Report every line of the data that includes "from".

*** Begin section ***

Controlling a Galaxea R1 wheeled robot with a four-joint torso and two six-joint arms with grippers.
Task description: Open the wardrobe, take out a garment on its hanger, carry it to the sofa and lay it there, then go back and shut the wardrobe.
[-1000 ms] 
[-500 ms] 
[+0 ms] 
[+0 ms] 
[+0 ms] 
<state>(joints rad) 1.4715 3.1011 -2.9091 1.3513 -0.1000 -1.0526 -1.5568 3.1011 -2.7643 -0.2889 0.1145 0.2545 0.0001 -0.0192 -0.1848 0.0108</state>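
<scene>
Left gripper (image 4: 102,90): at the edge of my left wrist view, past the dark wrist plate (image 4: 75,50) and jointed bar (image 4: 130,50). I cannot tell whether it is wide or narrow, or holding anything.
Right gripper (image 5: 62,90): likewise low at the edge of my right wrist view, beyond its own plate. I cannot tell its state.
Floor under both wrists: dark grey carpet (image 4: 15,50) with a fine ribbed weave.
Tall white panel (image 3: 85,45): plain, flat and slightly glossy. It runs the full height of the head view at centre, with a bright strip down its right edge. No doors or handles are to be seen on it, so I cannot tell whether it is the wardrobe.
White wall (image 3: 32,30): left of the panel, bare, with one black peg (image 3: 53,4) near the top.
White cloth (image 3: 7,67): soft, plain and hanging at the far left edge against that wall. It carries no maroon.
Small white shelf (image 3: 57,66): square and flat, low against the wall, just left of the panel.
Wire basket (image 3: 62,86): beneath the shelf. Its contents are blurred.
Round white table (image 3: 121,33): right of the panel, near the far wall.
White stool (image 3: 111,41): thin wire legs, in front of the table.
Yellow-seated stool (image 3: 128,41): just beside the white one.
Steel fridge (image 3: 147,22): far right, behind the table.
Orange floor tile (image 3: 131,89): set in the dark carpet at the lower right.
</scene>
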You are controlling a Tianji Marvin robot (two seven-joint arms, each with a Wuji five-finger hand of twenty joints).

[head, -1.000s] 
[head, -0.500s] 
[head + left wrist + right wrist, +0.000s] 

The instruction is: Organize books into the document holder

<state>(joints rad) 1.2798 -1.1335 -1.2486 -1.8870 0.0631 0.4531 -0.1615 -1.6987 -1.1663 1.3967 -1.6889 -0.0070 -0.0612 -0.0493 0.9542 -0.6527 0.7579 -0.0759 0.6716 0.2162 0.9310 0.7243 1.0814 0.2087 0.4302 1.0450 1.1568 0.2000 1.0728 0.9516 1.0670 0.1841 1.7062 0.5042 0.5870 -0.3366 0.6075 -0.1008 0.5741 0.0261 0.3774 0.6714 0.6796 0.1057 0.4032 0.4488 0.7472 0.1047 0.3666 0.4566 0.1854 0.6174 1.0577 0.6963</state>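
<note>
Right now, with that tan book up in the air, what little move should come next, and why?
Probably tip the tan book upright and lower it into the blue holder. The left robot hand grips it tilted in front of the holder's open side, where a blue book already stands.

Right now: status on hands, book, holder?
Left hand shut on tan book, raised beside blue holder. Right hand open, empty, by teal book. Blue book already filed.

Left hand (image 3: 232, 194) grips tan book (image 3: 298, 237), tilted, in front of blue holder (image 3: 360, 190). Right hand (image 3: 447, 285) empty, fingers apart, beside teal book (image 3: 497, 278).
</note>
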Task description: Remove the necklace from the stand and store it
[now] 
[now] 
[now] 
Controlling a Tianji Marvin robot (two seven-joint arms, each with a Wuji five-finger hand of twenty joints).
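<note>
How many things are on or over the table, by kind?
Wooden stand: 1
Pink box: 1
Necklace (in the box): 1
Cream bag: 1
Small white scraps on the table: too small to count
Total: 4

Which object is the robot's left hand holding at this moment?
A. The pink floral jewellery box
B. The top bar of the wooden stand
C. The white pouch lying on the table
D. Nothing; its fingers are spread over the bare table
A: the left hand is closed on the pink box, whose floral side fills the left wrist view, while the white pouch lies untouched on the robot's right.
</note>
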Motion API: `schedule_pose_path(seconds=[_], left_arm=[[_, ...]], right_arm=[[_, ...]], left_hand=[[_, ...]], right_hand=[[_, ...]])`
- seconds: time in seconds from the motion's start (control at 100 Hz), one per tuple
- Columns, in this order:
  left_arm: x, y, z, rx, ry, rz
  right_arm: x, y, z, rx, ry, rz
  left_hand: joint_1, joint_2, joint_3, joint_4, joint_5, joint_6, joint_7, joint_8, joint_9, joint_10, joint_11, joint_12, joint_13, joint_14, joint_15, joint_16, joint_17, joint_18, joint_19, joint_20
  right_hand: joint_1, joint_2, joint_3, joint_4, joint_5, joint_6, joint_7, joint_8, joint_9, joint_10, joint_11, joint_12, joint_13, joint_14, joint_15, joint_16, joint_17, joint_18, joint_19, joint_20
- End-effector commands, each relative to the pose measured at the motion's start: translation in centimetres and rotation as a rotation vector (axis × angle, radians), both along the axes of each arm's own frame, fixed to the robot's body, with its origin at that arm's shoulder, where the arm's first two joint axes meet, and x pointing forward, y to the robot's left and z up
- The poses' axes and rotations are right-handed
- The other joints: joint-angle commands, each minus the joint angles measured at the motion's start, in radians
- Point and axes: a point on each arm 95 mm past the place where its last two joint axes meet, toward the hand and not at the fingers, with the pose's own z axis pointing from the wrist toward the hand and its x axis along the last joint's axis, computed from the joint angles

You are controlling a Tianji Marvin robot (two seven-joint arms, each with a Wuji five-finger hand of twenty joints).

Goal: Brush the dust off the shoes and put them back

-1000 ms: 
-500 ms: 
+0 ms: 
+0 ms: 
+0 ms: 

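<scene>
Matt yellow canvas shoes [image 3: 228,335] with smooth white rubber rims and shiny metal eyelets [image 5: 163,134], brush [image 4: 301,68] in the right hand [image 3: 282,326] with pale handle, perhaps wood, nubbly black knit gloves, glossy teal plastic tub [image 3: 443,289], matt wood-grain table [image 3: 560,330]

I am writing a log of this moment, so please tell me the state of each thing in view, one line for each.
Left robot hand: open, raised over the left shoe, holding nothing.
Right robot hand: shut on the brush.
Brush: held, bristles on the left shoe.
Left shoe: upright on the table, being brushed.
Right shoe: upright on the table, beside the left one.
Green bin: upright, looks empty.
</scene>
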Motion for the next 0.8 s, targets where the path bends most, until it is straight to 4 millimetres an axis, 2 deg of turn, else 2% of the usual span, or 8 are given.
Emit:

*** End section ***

Solution
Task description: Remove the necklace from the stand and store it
- seconds: time in seconds from the motion's start (control at 100 Hz), one per tuple
- Point and axes: a point on each arm 95 mm past the place where its last two joint axes meet, toward the hand and not at the fingers, with the pose's own z axis pointing from the wrist toward the hand and its x axis along the last joint's axis, computed from the joint angles

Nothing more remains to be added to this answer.